Using a protocol approved by the University of Pittsburgh Institutional Review Board, our single-center trial recruited patients from 26 primary care offices that shared a common electronic medical record (EMR) (Epic). Informed written consent was obtained from all participants.

We exposed PCPs to an EMR “Best Practice Alert” reminder about our study at the time of the clinical encounter.¹⁵ It launched automatically for all patients aged 18 to 75 years whenever anxiety, generalized anxiety, panic, or depression was entered as an encounter diagnosis.
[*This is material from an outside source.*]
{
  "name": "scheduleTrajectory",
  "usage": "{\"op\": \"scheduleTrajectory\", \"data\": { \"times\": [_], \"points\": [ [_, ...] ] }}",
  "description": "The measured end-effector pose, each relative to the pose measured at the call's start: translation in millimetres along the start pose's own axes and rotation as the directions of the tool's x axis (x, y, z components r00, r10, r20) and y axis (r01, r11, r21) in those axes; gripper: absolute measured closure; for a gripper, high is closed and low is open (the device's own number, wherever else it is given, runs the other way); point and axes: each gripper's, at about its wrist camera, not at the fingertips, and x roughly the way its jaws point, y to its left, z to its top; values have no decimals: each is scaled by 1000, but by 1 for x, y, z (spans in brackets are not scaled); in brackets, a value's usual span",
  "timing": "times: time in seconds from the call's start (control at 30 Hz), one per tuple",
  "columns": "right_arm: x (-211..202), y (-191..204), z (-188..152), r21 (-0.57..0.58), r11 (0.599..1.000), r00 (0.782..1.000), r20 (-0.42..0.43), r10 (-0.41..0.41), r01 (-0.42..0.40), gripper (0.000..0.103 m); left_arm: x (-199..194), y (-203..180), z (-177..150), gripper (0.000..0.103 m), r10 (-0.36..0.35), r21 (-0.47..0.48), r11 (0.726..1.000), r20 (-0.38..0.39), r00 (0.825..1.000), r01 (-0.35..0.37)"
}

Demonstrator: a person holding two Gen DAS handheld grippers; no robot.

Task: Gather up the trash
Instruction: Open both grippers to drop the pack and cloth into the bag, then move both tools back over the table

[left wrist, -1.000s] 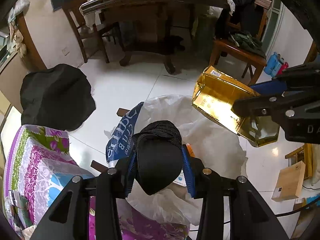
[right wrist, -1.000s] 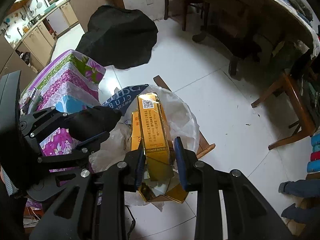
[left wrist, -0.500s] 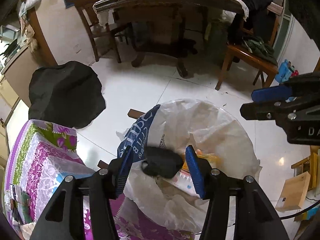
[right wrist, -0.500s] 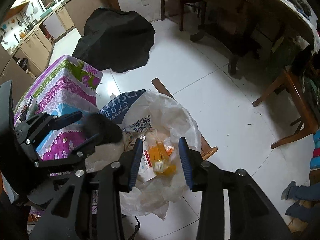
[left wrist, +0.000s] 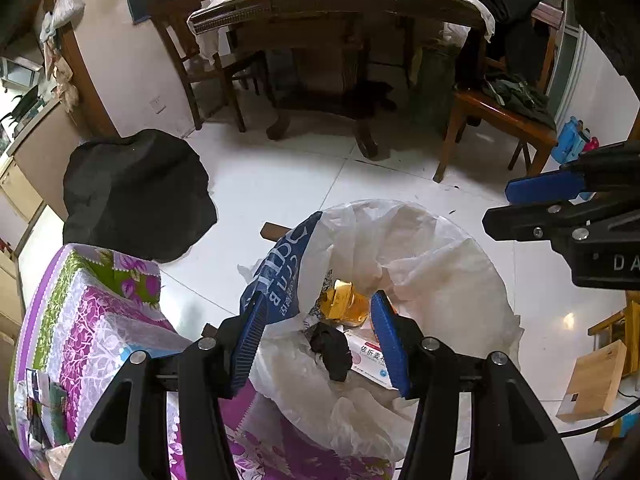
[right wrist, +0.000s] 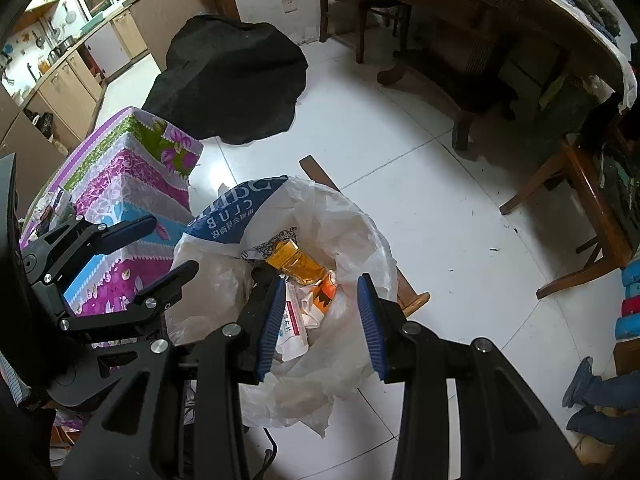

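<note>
1. Trash bag (left wrist: pixel 420 248): thin, crinkled, translucent white plastic with a blue printed panel on one side; its mouth stands open on the floor.
2. Contents: a glossy gold carton (left wrist: pixel 344 300), crumpled; a black fabric wad (left wrist: pixel 332 350), soft and lumpy; a flat white box with red print (left wrist: pixel 370 360). All three lie inside the bag, touching one another.
3. Left gripper (left wrist: pixel 318 338): black frame, ribbed blue pads; jaws parted and empty, poised above the bag mouth.
4. Right gripper (right wrist: pixel 322 322): same build; jaws parted, nothing between them, also above the bag, with the gold carton below.
5. Just beside the bag: a box-shaped object under a floral cloth (left wrist: pixel 100 320) in purple, green and blue.
6. Floor (left wrist: pixel 280 176): glossy white tile with scattered dark specks. A black rounded cover (left wrist: pixel 136 192) sits near the wall.
7. Room: dark wooden table (left wrist: pixel 340 12), wooden chairs, one draped with clothing; kitchen cabinets in the right wrist view.
</note>
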Motion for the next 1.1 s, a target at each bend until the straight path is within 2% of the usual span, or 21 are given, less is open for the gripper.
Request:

If the patient agreed to a referral, the PCP electronically “signed” the alert, which forwarded the patient’s name to a study recruiter who then called the patient by telephone to review protocol eligibility.

Eligible patients needed to have internet and email access; a score of 10 or greater on either the 7-Item Generalized Anxiety Disorder scale (GAD-7)¹⁶ or the 9-Item Patient Health Questionnaire (PHQ-9)¹⁷; and no alcohol dependence as determined by the Alcohol Use Disorders Identification Test,¹⁸ active suicidality, or other serious mental illness for which our interventions may be inappropriate. If confirmed, the recruiter reviewed a mailed consent form and obtained the patients’ signed consent on a recorded telephone line. Afterwards, they administered the 12-Item Short-Form Health Survey (SF-12) to determine health-related quality of life,¹⁹ the fixed-length Patient-Reported Outcomes Measurement Information System (PROMIS) depression and anxiety measures to assess mood and anxiety symptoms,²⁰ and the Primary Care Evaluation of Mental Disorders to provide an anxiety and mood disorder diagnosis,²¹ and collected information on patients’ self-reported race/ethnicity, sex, and other sociodemographic characteristics.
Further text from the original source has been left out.